Line by line, retype the material exactly and leave each picture out.

::::

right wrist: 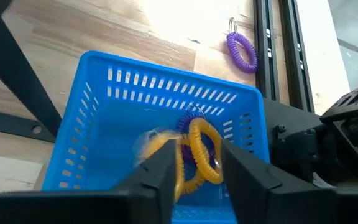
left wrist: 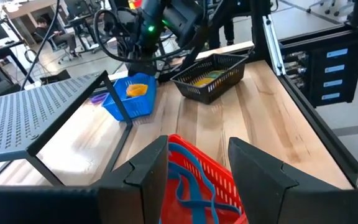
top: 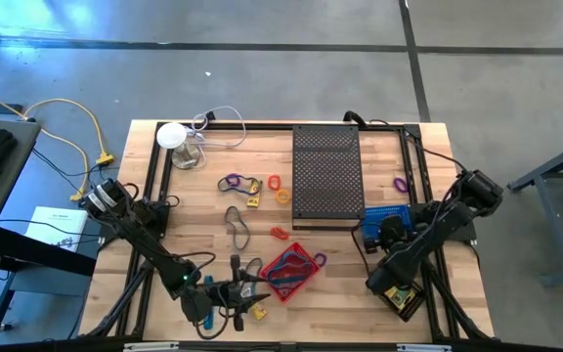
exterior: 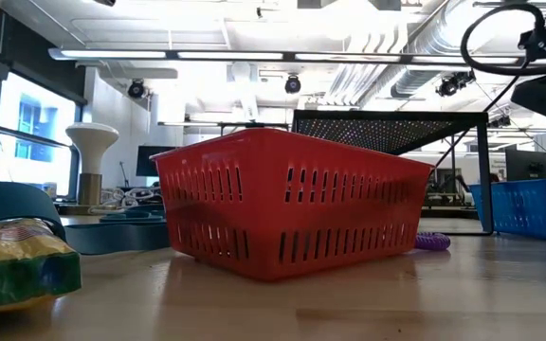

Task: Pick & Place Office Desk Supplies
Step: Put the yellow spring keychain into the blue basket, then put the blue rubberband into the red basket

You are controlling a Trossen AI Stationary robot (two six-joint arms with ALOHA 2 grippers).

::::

**SOLVED PROBLEM**
right wrist: 
left wrist: 
top: 
exterior: 

Task: Pick & Place Office Desk Supplies
Step: Put the yellow spring keychain into the blue basket, then put the blue rubberband into the red basket

You are controlling a Trossen AI Stationary robot (two six-joint arms with ALOHA 2 grippers).

That finishes the exercise, with nothing more to add.